The Palestinian government's actions in Gaza: the problem of power and tactics
The de facto government in Gaza and the armed structures operating there have committed acts that precipitated this war and have been responsible for attacks against Israeli civilians. Furthermore, military practices and the use of urban spaces by armed groups complicate the protection of civilians and create distinct obligations for all parties. To fail to acknowledge this would be to ignore the reality that, to a large extent, explains the dynamics of the conflict.
However, holding the authorities and militias accountable should not translate into collective blame on the Palestinian population. Millions of people in Gaza are civilians caught in a spiral of violence, displacement, and deprivation.

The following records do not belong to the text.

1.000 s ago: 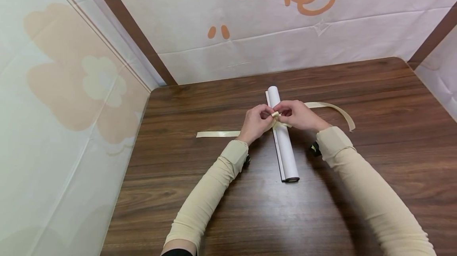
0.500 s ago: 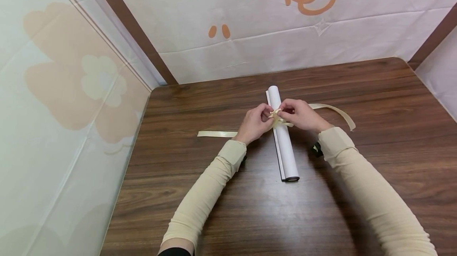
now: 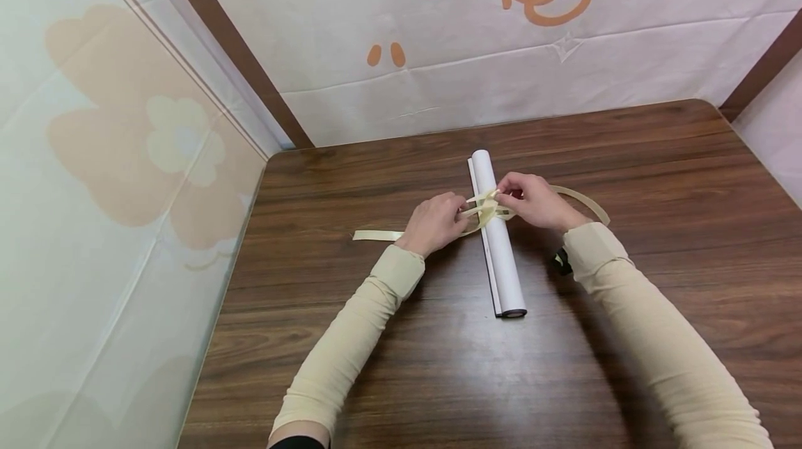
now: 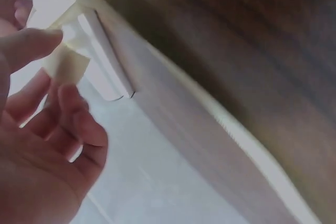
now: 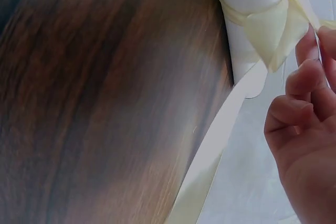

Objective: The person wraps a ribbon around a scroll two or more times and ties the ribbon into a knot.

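A rolled white sheet (image 3: 504,264) lies lengthwise on the table, with a cream ribbon (image 3: 487,212) wrapped and knotted around its middle. On the left of the roll, my left hand (image 3: 432,225) pinches a part of the ribbon; the left wrist view shows a folded piece of ribbon (image 4: 68,66) between thumb and fingers. My right hand (image 3: 535,202) pinches another part just right of the knot. In the right wrist view the knotted ribbon (image 5: 268,30) sits over the roll, and its fingertips are partly cut off by the frame edge.
One loose ribbon tail (image 3: 377,234) stretches left across the brown wooden table (image 3: 438,372), and another tail (image 3: 585,200) curves to the right. White printed cloth (image 3: 438,101) hangs behind the table and on its left side.
My left hand has drawn left and away from the roll, pulling ribbon taut from the knot. My right hand has shifted slightly right. Both ribbon tails on the table look shorter.
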`<state>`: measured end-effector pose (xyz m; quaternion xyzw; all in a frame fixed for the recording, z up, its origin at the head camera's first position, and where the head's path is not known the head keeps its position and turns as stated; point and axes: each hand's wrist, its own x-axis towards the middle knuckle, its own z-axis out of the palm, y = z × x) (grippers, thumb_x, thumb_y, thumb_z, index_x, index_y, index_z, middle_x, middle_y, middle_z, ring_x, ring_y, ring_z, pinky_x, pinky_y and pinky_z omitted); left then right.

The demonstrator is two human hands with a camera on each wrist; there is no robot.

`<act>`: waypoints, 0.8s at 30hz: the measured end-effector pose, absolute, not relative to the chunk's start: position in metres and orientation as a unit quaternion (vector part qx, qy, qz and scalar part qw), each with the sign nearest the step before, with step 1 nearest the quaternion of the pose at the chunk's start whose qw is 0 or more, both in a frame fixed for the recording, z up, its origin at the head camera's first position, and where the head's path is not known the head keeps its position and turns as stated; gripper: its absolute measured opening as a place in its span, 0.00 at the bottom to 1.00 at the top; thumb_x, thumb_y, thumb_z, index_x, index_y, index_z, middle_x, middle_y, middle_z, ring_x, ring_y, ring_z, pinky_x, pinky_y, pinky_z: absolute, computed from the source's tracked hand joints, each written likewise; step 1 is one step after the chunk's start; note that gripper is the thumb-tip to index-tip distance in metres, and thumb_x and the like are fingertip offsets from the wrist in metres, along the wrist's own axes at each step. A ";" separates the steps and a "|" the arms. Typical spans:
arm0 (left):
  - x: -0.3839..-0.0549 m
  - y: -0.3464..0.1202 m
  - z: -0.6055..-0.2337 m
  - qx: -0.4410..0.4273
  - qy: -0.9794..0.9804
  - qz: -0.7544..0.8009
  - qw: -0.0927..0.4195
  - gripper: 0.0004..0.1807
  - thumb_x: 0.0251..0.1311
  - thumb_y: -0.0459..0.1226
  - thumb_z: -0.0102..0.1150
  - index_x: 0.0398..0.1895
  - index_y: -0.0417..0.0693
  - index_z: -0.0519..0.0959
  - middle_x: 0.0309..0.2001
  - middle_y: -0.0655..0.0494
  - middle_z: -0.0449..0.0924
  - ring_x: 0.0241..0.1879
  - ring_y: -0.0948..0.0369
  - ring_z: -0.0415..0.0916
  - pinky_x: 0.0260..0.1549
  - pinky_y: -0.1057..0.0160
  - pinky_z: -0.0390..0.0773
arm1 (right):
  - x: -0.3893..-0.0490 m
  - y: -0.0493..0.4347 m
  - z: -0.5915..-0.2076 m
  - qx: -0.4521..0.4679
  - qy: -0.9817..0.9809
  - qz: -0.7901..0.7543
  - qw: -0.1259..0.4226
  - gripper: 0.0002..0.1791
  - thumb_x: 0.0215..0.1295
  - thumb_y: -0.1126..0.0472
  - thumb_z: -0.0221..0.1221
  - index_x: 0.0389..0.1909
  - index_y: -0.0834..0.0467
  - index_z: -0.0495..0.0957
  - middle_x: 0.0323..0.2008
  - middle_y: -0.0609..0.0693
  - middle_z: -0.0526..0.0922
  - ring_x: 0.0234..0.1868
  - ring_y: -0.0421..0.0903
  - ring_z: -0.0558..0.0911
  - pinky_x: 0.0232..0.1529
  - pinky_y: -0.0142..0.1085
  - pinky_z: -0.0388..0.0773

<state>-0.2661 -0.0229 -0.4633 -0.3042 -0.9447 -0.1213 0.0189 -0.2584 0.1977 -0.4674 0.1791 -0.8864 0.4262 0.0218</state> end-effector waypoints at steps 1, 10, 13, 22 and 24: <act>-0.265 -0.024 -0.462 -0.307 -0.946 -0.104 0.020 0.06 0.60 0.40 0.59 0.36 0.51 0.83 0.30 0.59 0.77 0.28 0.61 0.74 0.28 0.60 0.75 | -0.258 0.198 -0.468 0.180 -0.886 0.426 0.024 0.04 0.66 0.63 0.58 0.35 0.61 0.77 0.29 0.53 0.81 0.29 0.44 0.73 0.29 0.29 0.68; -0.255 -0.040 -0.446 -0.313 -0.949 0.018 0.001 0.07 0.58 0.44 0.58 0.26 0.53 0.76 0.27 0.58 0.80 0.33 0.55 0.80 0.31 0.53 0.77 | -0.258 0.198 -0.473 0.189 -0.896 0.400 0.043 0.03 0.66 0.65 0.57 0.34 0.61 0.76 0.28 0.52 0.82 0.26 0.41 0.73 0.29 0.29 0.68; -0.251 -0.049 -0.439 -0.289 -0.957 0.027 -0.029 0.10 0.56 0.45 0.60 0.22 0.53 0.74 0.25 0.58 0.80 0.30 0.56 0.80 0.29 0.53 0.78 | -0.258 0.197 -0.474 0.195 -0.895 0.398 0.044 0.03 0.66 0.65 0.57 0.34 0.61 0.76 0.28 0.53 0.82 0.26 0.40 0.74 0.30 0.29 0.69; -0.236 -0.079 -0.427 -0.232 -0.964 0.066 -0.112 0.10 0.59 0.33 0.54 0.21 0.48 0.77 0.33 0.50 0.85 0.30 0.52 0.81 0.27 0.48 0.80 | -0.257 0.198 -0.474 0.196 -0.895 0.398 0.039 0.03 0.66 0.65 0.57 0.35 0.61 0.77 0.30 0.54 0.84 0.29 0.42 0.76 0.32 0.29 0.71; -0.234 -0.086 -0.425 -0.222 -0.965 0.072 -0.122 0.08 0.58 0.32 0.54 0.22 0.47 0.77 0.34 0.49 0.85 0.31 0.51 0.82 0.27 0.47 0.80 | -0.257 0.198 -0.474 0.195 -0.897 0.395 0.037 0.03 0.67 0.65 0.57 0.35 0.61 0.77 0.30 0.54 0.83 0.29 0.42 0.76 0.32 0.30 0.71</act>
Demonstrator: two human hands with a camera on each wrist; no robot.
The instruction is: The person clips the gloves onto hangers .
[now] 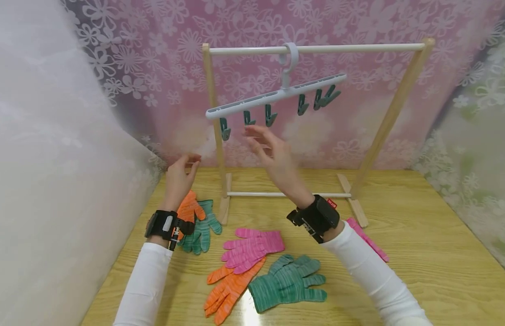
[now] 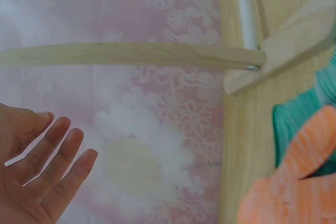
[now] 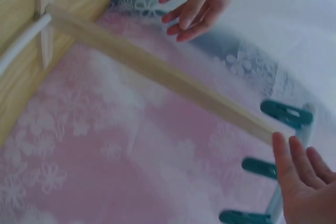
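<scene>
My right hand (image 1: 278,158) is raised just below a grey-blue clip hanger (image 1: 252,98) that hangs by its hook from a rack's top bar. Its fingertips are close to a dark green clip (image 1: 248,118); the right wrist view shows the fingers (image 3: 298,161) loosely extended in front of the clips and pinching none. Nothing is in my left hand (image 1: 181,176), held in the air left of the rack, its fingers relaxed. Beneath it lie an orange glove (image 1: 190,209) and a green glove (image 1: 205,228). Several green clips, such as this one (image 1: 270,116), hang along the hanger, which tilts down at the left.
The wooden rack (image 1: 393,120) stands at the back of the wooden table (image 1: 431,226). In front lie a pink glove (image 1: 254,248), an orange glove (image 1: 232,290) and a green glove (image 1: 287,283). Another pink item (image 1: 368,240) is partly behind my right forearm. Flowered cloth (image 1: 358,22) hangs behind.
</scene>
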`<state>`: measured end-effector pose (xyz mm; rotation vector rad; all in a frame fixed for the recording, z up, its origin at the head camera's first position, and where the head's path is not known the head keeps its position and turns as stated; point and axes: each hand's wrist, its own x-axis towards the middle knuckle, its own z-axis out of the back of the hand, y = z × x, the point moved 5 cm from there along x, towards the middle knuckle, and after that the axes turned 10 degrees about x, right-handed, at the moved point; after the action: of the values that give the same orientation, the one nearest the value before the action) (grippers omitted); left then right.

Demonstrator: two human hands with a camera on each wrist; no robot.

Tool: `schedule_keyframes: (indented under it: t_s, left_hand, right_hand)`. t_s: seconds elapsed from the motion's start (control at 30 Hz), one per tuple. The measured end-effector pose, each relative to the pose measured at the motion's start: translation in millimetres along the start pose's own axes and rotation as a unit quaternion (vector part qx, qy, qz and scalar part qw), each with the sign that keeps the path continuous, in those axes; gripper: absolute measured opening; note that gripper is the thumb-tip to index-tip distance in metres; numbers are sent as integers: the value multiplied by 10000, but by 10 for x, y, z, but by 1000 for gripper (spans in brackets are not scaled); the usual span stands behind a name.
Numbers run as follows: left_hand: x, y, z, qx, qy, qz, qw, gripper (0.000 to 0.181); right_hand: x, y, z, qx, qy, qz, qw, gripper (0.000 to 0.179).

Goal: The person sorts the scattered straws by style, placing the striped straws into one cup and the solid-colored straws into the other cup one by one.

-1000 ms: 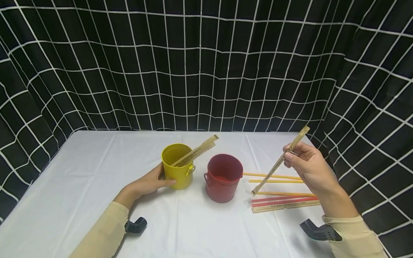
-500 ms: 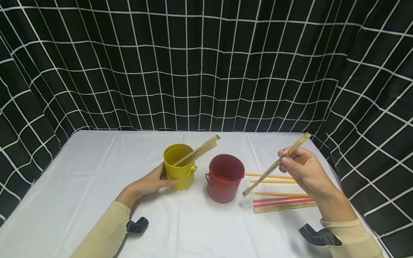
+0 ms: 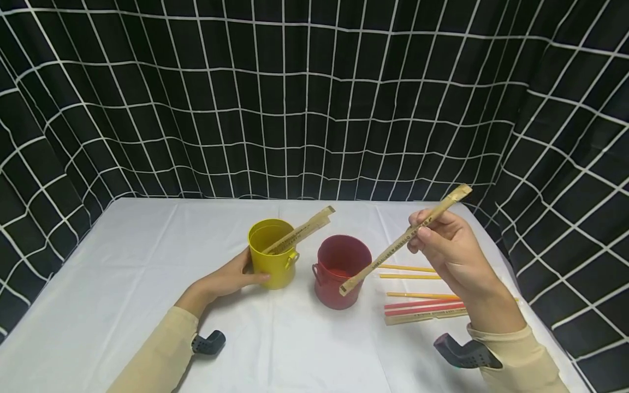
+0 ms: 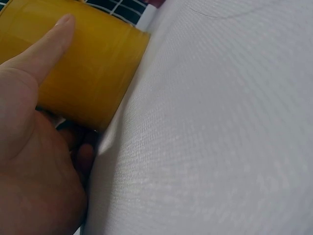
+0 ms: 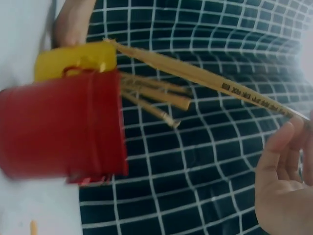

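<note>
My left hand (image 3: 223, 284) grips the small yellow bucket (image 3: 272, 273) from its left side, thumb across the front; the other fingers are mostly hidden behind it. Several paper-wrapped straws (image 3: 303, 233) lean out over the bucket's right rim. Between thumb and fingers, my right hand (image 3: 452, 251) pinches another brown paper-wrapped straw (image 3: 393, 249) with dark print along it. This straw slants down to the left, its lower end overlapping the red bucket (image 3: 326, 286) in the head view. In the right wrist view, the held straw (image 5: 205, 78) reaches past the red bucket (image 5: 54, 129).
Right of the red bucket lie several orange straws (image 3: 410, 277), red straws (image 3: 422, 307) and a brown paper-wrapped straw (image 3: 425, 315). They rest on a white cloth-covered table (image 3: 147, 262). A black grid-patterned curtain (image 3: 304, 98) stands behind and along both sides.
My right hand has moved left with the paper-wrapped straw, whose lower end has gone from above the loose straws to over the red bucket. My left hand still holds the yellow bucket in place.
</note>
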<state>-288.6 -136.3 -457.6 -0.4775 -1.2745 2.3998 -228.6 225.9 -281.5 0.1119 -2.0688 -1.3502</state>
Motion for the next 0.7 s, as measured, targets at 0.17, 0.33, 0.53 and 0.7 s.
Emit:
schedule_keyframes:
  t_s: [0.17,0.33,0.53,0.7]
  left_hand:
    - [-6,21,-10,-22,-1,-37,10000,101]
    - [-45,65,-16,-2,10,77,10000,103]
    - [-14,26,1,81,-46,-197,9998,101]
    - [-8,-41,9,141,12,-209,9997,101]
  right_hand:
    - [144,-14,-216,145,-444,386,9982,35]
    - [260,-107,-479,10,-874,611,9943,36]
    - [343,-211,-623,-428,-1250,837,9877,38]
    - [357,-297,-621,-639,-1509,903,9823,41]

Treating "the people" as unitary actors and, worse still, as collective accomplices is the prelude to dehumanization and policies that legitimize collective punishment. At the same time, failing to clearly separate the actions of a government or armed organization from its society undermines the possibility of building social unity that can push for political alternatives.
The distinction is strategic: it involves opening cracks in the legitimacy of violent decisions without turning entire societies into moral or military targets. Only from this crack can social currents emerge that demand a halt to the escalation and negotiate.
Mobilize the people, but not for violence, but for non-violent delegitimization.
If the real objective is to force a negotiating table with minimal guarantees, the most powerful lever today is neither military nor solely diplomatic: it is social. Millions of people on both sides are suffering, but they can also, to varying degrees, exert pressure on their leaders when they organize, protest, boycott policies, denounce, construct alternative narratives, and request credible international mediation.
This mobilization must be emphasized as nonviolent and aimed at the political delegitimization of decisions that perpetuate war: mass demonstrations, civil strikes, selective boycotts of policies or products linked to specific decisions, ethical civil disobedience campaigns, and appeals to international courts and institutions. These tactics, used prudently and with respect for human rights, are what have forced real change in other modern conflicts.
Important: Asking people to mobilize is not asking them to assume the blame for their governments or to become actors in retaliation. It is asking them to collectively and nonviolently withdraw the social consent that allows for the continuation of indiscriminate military policies.
Breaking the cycle of victimization and demonization
It's not about mobilizing against only one side, which is the stronger one. Objectivity demands recognizing that victimizing one side and demonizing the other, ignoring past events and weighing biased accounts, only leads to entrenchment and a refusal to listen. As long as the narrative continues to be constructed in terms of absolute guilt versus absolute innocence, no negotiation will be viable.
Social pressure must act as a corrective to this narrative: showing that both Israelis and Palestinians are suffering, that both have seen their communities ravaged by violence, and that if people do not demand a political solution from their leaders, the war dynamic will continue to perpetuate.
Only when Israelis and Palestinians, through their civil societies, withdraw the legitimacy of violence from their respective governments and armed forces, will space be opened for a real negotiation process. Social delegitimization + international pressure + impartial mediation is the only formula, slow but possible, to transform tragedy into an opportunity for peace.